**Required work**
Your reply should be the following data, copied exactly.

**Dataset section**
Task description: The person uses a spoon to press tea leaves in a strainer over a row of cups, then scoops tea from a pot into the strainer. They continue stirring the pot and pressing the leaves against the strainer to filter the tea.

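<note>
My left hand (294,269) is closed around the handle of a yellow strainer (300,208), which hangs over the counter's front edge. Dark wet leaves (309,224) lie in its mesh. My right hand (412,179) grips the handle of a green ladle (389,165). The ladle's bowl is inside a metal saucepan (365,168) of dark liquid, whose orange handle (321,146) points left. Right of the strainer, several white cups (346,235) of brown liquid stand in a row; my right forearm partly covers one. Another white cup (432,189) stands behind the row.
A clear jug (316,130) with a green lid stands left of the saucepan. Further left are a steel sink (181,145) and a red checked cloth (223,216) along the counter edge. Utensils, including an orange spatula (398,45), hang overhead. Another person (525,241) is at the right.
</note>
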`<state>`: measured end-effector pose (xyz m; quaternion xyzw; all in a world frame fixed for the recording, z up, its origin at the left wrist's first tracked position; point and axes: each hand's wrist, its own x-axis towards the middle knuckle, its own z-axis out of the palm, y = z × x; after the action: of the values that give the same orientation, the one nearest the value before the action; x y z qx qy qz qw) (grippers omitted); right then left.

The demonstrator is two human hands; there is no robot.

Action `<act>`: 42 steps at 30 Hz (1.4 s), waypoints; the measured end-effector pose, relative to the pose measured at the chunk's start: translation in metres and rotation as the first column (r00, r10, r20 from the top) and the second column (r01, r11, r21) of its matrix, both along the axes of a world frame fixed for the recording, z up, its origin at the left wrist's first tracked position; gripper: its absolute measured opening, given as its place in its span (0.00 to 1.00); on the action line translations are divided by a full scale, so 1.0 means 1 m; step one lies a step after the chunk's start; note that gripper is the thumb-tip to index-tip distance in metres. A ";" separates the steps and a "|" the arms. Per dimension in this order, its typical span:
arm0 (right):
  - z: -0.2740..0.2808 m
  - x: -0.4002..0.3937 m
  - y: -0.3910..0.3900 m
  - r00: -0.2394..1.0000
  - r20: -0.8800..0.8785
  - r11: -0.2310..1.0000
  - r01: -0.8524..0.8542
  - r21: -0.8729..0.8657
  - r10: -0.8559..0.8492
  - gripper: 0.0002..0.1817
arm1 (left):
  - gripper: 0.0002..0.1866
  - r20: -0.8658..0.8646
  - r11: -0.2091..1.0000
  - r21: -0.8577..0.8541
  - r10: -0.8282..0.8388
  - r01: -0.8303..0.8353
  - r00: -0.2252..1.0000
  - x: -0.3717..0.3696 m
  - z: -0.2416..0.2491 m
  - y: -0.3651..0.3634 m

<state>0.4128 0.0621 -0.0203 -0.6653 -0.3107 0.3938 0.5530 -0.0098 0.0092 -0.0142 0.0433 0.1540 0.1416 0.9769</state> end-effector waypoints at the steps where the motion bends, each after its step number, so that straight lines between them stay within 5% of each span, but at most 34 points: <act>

**Result of this task**
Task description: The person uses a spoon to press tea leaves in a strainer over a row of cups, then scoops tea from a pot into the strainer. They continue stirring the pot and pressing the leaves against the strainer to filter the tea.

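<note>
My left hand (294,269) is closed around the handle of a yellow strainer (300,208), which hangs over the counter's front edge. Dark wet leaves (309,224) lie in its mesh. My right hand (412,179) grips the handle of a green ladle (389,165). The ladle's bowl is inside a metal saucepan (365,168) of dark liquid, whose orange handle (321,146) points left. Right of the strainer, several white cups (346,235) of brown liquid stand in a row; my right forearm partly covers one. Another white cup (432,189) stands behind the row.
A clear jug (316,130) with a green lid stands left of the saucepan. Further left are a steel sink (181,145) and a red checked cloth (223,216) along the counter edge. Utensils, including an orange spatula (398,45), hang overhead. Another person (525,241) is at the right.
</note>
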`<state>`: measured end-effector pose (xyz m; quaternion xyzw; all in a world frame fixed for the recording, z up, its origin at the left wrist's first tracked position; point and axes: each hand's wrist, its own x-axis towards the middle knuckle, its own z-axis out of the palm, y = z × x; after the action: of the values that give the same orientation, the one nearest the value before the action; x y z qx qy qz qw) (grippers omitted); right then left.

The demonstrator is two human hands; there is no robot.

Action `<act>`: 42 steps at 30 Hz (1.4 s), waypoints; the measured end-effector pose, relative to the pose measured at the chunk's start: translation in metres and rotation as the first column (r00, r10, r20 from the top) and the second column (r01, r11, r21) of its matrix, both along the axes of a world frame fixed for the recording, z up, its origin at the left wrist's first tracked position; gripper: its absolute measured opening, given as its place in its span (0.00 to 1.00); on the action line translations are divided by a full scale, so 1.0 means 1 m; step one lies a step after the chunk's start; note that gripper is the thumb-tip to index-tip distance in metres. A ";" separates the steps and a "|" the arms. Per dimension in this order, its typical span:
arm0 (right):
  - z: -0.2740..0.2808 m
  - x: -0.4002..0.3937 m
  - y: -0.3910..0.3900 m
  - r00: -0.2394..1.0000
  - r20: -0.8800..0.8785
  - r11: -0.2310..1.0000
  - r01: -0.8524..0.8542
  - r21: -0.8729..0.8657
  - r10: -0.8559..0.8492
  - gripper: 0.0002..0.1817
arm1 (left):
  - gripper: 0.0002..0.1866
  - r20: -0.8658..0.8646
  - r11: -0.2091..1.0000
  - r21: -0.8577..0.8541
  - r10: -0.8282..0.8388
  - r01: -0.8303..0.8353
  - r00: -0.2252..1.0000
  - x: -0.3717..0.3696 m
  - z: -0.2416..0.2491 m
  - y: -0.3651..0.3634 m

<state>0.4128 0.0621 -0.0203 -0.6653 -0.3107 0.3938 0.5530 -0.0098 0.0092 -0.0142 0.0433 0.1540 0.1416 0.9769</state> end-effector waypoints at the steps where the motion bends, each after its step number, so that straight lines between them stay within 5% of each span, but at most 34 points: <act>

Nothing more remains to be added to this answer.